Try it:
Give back the full listing that follows exactly as it reads.

Data provided:
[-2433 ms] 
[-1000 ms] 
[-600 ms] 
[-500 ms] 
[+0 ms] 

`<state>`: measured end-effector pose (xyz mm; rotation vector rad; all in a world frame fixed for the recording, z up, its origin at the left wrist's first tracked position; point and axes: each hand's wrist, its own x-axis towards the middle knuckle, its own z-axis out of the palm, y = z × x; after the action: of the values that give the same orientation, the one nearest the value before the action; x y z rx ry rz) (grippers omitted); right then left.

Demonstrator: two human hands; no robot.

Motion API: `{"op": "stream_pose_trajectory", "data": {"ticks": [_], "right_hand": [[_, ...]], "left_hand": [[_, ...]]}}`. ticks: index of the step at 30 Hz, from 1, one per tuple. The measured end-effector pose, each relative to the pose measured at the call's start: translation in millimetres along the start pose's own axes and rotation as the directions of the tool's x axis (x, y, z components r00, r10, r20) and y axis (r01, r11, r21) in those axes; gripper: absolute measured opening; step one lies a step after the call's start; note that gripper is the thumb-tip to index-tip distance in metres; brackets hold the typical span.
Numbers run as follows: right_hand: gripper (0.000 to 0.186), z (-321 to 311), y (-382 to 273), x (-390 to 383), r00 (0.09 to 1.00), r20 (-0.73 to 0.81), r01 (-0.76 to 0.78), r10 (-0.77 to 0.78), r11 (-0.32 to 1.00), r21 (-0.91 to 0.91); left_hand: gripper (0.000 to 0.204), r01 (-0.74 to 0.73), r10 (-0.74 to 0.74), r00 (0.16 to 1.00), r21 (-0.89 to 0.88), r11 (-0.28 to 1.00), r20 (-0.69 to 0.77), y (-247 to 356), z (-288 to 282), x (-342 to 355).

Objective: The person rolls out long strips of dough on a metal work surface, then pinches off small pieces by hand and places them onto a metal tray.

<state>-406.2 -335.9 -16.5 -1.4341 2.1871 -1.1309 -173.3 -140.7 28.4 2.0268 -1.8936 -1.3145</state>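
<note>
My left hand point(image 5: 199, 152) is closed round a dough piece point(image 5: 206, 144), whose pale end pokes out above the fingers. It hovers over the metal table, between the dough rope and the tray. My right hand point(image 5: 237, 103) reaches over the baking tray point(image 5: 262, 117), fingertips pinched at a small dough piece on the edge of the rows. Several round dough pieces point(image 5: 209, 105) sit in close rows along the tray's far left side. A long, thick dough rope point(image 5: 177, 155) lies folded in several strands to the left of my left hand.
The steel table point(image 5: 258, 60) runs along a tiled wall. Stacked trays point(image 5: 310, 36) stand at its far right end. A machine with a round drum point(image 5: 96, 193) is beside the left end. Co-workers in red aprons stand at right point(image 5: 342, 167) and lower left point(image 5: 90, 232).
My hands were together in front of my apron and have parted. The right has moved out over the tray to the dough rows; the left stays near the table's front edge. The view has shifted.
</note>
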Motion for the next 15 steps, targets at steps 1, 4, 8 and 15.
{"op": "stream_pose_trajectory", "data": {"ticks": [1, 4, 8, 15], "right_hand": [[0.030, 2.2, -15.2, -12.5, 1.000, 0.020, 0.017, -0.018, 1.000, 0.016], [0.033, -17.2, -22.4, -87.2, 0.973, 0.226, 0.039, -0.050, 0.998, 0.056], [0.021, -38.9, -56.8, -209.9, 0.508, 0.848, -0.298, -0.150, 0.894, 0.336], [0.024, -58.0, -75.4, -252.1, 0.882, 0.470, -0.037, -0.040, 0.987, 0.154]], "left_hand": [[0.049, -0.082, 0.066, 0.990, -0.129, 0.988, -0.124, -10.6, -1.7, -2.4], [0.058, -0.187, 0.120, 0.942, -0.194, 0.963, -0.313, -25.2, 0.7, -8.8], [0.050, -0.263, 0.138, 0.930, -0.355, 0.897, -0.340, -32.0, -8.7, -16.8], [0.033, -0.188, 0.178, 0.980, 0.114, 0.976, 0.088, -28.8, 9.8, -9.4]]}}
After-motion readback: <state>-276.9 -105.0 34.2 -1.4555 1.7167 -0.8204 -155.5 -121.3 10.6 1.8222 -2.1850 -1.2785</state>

Answer section:
[-2433 ms] 
[-1000 ms] 
[-600 ms] 
[-500 ms] 
[+0 ms] 

`<state>`: measured end-effector pose (xyz mm; rotation vector rad; all in a world frame fixed for the recording, z up, its origin at the left wrist's first tracked position; point and axes: each hand's wrist, its own x-axis towards the middle knuckle, its own z-axis out of the palm, y = z × x; after the action: of the values that give the same orientation, the one nearest the value before the action; x y z rx ry rz) (grippers omitted); right then left.

Demonstrator: two human hands; no robot.

Motion API: `{"op": "stream_pose_trajectory", "data": {"ticks": [_], "right_hand": [[_, ...]], "left_hand": [[_, ...]]}}`. ticks: index of the step at 30 Hz, from 1, one per tuple. The measured end-effector pose, each relative to the pose measured at the call's start: translation in millimetres along the start pose's own axes and rotation as the directions of the tool's x axis (x, y, z components r00, r10, r20) and y axis (r01, r11, r21) in those axes; gripper: absolute measured opening; step one lies a step after the call's start; note that gripper is the thumb-tip to index-tip distance in metres; brackets hold the typical span.
Numbers run as follows: right_hand: gripper (0.000 to 0.186), z (-321 to 311), y (-382 to 273), x (-390 to 383), r00 (0.09 to 1.00), r20 (-0.73 to 0.81), r01 (-0.76 to 0.78), r10 (-0.77 to 0.78), r11 (-0.32 to 1.00), r21 (-0.91 to 0.91); left_hand: gripper (0.000 to 0.204), r01 (-0.74 to 0.73), r10 (-0.74 to 0.74), r00 (0.16 to 1.00), r21 (-0.89 to 0.88), r11 (-0.28 to 1.00), r20 (-0.69 to 0.77), y (-247 to 356), z (-288 to 282), x (-342 to 355).

Objective: The person rolls out long strips of dough on a metal work surface, then pinches off small pieces by hand and places them onto a metal tray.

<state>-406.2 -335.9 -16.5 -1.4341 2.1871 -1.1309 -173.3 -140.7 28.4 2.0268 -1.8936 -1.3145</state>
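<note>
My left hand point(image 5: 199, 152) is closed round a dough piece point(image 5: 206, 144), whose pale end pokes out above the fingers. It hovers over the metal table, between the dough rope and the tray. My right hand point(image 5: 237, 103) reaches over the baking tray point(image 5: 262, 117), fingertips pinched at a small dough piece on the edge of the rows. Several round dough pieces point(image 5: 209, 105) sit in close rows along the tray's far left side. A long, thick dough rope point(image 5: 177, 155) lies folded in several strands to the left of my left hand.
The steel table point(image 5: 258, 60) runs along a tiled wall. Stacked trays point(image 5: 310, 36) stand at its far right end. A machine with a round drum point(image 5: 96, 193) is beside the left end. Co-workers in red aprons stand at right point(image 5: 342, 167) and lower left point(image 5: 90, 232).
My hands were together in front of my apron and have parted. The right has moved out over the tray to the dough rows; the left stays near the table's front edge. The view has shifted.
</note>
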Motion for the next 15 steps, targets at steps 1, 4, 8 and 15.
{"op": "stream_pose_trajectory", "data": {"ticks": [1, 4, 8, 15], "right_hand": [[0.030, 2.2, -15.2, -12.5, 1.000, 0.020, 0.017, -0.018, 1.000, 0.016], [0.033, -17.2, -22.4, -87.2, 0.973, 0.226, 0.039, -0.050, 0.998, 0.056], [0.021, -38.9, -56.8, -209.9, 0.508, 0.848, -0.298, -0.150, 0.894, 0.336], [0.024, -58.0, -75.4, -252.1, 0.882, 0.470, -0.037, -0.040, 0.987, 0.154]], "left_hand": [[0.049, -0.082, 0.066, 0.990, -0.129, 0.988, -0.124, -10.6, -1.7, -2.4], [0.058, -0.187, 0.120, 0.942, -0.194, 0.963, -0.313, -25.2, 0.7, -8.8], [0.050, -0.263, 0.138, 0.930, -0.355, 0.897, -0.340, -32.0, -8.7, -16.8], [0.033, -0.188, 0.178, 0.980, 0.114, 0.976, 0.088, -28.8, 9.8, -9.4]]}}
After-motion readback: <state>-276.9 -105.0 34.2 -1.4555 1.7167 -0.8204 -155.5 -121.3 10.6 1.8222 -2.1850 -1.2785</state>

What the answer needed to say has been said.